## [Exercise prompt]
Leave the pictures in the listing below aside and reproduce exactly the lines starting with the one with "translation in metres" and going on through the one with "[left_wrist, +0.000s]", both ends included.

## [Data provided]
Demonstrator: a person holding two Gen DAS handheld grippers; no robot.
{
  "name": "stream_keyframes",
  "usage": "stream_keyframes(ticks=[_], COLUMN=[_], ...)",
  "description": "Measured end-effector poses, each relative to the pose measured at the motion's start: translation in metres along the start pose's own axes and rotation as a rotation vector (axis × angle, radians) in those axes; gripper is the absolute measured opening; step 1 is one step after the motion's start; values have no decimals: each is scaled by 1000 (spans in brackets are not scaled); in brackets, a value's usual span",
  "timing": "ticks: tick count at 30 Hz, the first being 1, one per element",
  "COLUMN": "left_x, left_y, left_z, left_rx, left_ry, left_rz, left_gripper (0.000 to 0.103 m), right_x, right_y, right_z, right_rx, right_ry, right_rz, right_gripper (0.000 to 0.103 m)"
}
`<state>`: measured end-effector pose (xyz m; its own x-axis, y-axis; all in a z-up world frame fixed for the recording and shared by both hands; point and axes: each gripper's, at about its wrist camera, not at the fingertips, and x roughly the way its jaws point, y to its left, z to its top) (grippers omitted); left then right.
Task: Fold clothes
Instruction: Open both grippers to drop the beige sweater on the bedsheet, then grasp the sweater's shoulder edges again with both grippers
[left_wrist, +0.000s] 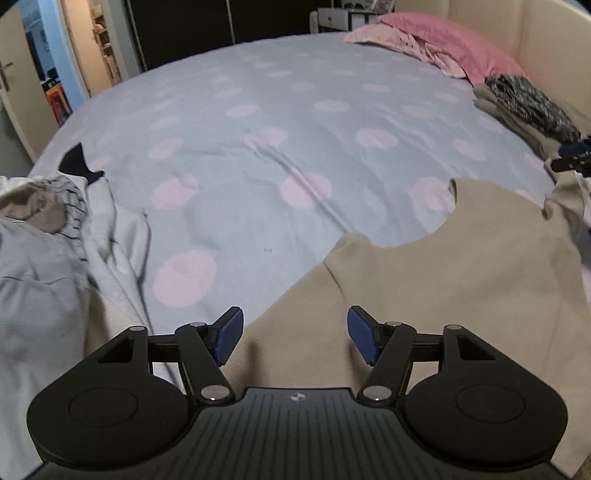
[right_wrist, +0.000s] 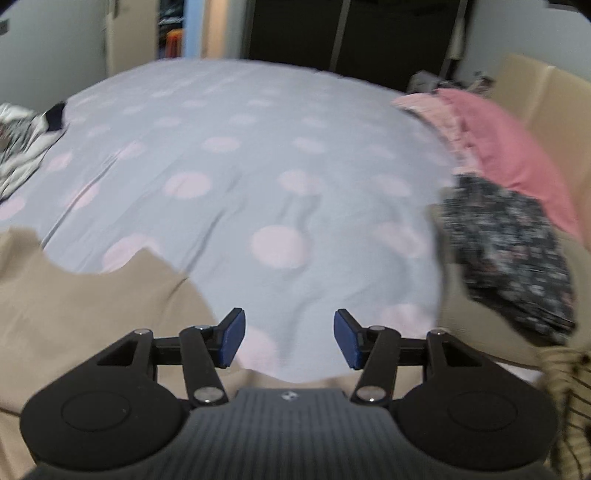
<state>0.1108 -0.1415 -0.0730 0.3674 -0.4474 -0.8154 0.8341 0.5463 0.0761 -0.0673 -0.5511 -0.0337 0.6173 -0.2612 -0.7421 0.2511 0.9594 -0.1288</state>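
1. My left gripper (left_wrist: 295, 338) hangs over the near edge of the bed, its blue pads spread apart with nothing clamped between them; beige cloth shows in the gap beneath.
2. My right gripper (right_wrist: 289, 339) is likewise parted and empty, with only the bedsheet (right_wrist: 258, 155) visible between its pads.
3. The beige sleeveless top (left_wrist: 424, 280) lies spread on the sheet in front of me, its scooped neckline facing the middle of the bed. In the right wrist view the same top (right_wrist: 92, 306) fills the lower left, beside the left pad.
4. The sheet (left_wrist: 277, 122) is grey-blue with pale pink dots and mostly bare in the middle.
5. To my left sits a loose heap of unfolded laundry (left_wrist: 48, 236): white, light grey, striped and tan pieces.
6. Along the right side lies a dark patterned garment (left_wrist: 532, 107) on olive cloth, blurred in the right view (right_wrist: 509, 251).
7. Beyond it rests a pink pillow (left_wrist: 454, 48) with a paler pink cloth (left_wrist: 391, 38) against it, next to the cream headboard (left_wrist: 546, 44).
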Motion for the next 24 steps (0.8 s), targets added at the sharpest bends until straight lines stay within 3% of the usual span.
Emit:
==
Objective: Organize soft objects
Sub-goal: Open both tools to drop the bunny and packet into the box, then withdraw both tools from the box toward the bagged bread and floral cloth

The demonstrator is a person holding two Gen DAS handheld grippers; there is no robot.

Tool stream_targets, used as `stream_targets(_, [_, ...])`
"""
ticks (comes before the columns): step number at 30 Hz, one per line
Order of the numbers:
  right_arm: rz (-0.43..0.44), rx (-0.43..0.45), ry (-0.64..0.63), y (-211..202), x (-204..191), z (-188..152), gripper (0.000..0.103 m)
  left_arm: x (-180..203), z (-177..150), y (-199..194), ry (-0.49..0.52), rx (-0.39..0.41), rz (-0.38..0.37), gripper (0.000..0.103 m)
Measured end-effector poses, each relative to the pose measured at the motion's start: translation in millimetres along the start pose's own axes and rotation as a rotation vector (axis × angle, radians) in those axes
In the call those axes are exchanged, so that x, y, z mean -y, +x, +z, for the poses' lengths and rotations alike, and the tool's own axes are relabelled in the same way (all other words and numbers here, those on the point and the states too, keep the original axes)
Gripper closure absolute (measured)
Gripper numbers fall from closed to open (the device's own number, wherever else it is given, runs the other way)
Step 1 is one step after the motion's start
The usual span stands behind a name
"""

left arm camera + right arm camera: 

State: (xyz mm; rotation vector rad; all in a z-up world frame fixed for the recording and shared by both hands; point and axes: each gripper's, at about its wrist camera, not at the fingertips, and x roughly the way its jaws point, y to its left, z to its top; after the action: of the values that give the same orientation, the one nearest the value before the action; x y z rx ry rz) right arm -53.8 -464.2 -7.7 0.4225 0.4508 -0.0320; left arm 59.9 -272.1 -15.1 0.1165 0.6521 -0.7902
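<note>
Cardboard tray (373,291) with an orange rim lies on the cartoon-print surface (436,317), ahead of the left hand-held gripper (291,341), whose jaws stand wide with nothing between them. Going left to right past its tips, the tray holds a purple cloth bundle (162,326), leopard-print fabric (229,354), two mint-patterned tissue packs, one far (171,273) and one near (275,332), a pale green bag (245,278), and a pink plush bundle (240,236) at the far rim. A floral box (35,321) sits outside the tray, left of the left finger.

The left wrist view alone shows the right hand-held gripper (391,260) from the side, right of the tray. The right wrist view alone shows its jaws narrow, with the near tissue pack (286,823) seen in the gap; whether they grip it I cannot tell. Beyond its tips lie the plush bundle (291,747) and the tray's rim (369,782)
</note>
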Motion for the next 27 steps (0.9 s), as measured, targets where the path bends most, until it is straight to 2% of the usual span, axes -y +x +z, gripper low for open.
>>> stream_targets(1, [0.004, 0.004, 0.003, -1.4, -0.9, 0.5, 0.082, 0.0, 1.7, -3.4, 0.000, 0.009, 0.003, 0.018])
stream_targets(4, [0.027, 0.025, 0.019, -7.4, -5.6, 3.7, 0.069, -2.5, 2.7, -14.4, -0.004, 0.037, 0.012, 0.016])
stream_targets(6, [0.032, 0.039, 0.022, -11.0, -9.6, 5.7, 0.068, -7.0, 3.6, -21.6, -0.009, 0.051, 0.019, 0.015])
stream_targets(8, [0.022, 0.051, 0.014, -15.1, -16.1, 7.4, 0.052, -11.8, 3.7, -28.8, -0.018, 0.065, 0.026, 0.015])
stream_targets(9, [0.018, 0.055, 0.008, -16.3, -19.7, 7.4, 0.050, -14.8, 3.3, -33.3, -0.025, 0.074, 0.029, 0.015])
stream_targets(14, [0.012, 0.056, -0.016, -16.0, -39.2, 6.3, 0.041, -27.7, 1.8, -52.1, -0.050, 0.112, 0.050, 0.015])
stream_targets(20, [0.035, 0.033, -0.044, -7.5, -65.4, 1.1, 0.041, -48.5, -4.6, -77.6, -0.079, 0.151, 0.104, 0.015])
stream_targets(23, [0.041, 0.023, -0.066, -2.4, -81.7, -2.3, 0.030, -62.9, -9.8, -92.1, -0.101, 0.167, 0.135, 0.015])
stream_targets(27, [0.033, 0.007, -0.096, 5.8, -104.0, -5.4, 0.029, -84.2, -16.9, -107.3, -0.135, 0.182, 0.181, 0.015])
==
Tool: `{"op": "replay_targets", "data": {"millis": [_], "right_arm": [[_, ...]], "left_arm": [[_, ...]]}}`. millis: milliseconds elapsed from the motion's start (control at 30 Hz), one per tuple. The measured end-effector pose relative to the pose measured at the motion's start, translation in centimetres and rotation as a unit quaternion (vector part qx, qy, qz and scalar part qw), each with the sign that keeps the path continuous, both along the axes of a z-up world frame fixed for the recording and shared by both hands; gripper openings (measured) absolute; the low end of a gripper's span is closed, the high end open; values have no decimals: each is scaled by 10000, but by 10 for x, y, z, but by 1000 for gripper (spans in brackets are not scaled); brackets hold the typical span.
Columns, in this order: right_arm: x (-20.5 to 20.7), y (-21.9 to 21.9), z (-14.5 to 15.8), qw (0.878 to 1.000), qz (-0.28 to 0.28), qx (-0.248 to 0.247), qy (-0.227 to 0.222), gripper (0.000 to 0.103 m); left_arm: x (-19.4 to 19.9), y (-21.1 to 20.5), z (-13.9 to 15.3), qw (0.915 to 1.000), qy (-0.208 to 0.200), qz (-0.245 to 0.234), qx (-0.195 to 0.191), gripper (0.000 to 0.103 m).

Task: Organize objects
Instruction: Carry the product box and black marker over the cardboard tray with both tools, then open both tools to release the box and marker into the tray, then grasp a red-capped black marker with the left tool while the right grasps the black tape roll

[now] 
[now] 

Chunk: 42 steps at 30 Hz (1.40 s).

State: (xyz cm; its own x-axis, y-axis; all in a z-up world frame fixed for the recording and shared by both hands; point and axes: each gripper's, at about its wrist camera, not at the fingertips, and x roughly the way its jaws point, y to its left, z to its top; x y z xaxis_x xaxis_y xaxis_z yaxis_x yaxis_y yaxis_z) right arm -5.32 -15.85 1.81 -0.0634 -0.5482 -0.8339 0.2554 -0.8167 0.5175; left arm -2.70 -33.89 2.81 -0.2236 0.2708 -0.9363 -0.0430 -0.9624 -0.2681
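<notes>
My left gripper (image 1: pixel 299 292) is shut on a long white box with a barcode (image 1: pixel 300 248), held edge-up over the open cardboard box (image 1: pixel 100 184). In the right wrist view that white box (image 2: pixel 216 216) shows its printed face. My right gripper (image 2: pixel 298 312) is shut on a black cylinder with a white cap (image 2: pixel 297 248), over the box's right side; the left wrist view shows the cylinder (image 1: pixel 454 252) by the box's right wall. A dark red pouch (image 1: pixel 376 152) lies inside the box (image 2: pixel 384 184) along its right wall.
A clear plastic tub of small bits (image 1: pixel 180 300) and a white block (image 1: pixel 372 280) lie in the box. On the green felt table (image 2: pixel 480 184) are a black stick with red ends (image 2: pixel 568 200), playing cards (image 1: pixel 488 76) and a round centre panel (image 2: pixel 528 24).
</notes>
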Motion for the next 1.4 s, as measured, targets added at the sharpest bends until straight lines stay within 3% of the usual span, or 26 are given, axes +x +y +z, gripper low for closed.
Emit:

## [Written reply]
  "description": "Measured end-effector poses, each relative to the pose measured at the motion's start: translation in metres along the start pose's own axes and rotation as a rotation vector (axis × angle, radians) in those axes; gripper is the absolute measured opening; step 1 is one step after the motion's start; values have no decimals: each is scaled by 1000 (spans in brackets are not scaled); in brackets, a value's usual span",
  "timing": "ticks: tick count at 30 Hz, the first being 1, one per element",
  "COLUMN": "left_x, left_y, left_z, left_rx, left_ry, left_rz, left_gripper (0.000 to 0.103 m), right_x, right_y, right_z, right_rx, right_ry, right_rz, right_gripper (0.000 to 0.103 m)"
}
`<state>`: measured end-effector pose (xyz m; its own x-axis, y-axis; all in a z-up world frame fixed for the recording and shared by both hands; point and axes: each gripper's, at about its wrist camera, not at the fingertips, and x roughly the way its jaws point, y to its left, z to its top) (grippers omitted); left then right.
Task: Fold clothes
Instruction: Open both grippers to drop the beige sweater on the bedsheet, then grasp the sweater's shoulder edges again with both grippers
[left_wrist, +0.000s] 

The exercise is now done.